**Instructions to follow**
Could you retype the material, starting at its first line and ending with the line holding "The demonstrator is", and keep the pictures out?

**Collected data**

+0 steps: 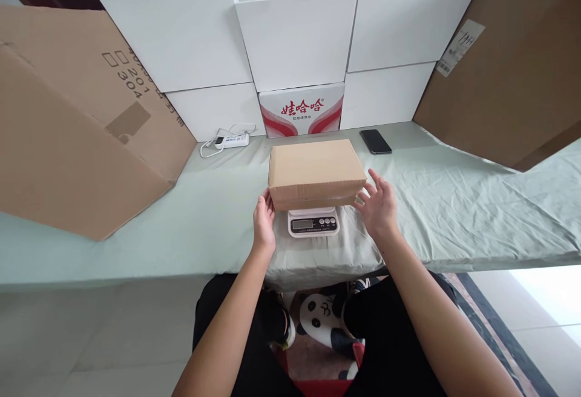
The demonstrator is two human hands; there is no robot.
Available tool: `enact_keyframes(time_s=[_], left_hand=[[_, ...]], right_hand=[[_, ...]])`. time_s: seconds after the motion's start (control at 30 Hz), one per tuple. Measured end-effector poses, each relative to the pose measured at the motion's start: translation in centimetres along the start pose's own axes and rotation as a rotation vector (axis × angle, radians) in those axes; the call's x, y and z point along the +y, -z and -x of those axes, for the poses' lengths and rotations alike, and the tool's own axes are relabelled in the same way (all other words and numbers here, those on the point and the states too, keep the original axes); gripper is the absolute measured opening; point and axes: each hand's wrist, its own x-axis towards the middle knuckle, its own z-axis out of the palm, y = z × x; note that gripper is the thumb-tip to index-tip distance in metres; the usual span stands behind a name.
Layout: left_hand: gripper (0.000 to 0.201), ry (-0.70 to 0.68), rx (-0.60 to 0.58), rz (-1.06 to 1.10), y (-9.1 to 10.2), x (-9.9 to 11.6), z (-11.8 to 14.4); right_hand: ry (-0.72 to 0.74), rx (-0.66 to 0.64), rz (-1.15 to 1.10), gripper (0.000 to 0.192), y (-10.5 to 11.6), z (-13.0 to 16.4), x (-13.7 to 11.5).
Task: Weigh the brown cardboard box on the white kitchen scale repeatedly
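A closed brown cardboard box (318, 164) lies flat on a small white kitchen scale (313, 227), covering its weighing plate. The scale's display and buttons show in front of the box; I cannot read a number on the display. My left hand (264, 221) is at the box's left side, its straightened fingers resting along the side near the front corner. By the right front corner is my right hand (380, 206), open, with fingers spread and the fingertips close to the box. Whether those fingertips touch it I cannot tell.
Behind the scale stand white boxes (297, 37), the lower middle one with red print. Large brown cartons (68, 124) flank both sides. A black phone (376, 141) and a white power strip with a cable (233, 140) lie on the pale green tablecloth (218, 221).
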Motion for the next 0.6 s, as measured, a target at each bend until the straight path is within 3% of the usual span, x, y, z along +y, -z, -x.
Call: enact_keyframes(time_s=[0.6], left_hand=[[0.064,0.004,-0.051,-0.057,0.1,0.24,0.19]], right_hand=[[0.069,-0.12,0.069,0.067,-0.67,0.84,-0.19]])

**Written response**
+0 steps: 
The demonstrator is two human hands; there is no robot.

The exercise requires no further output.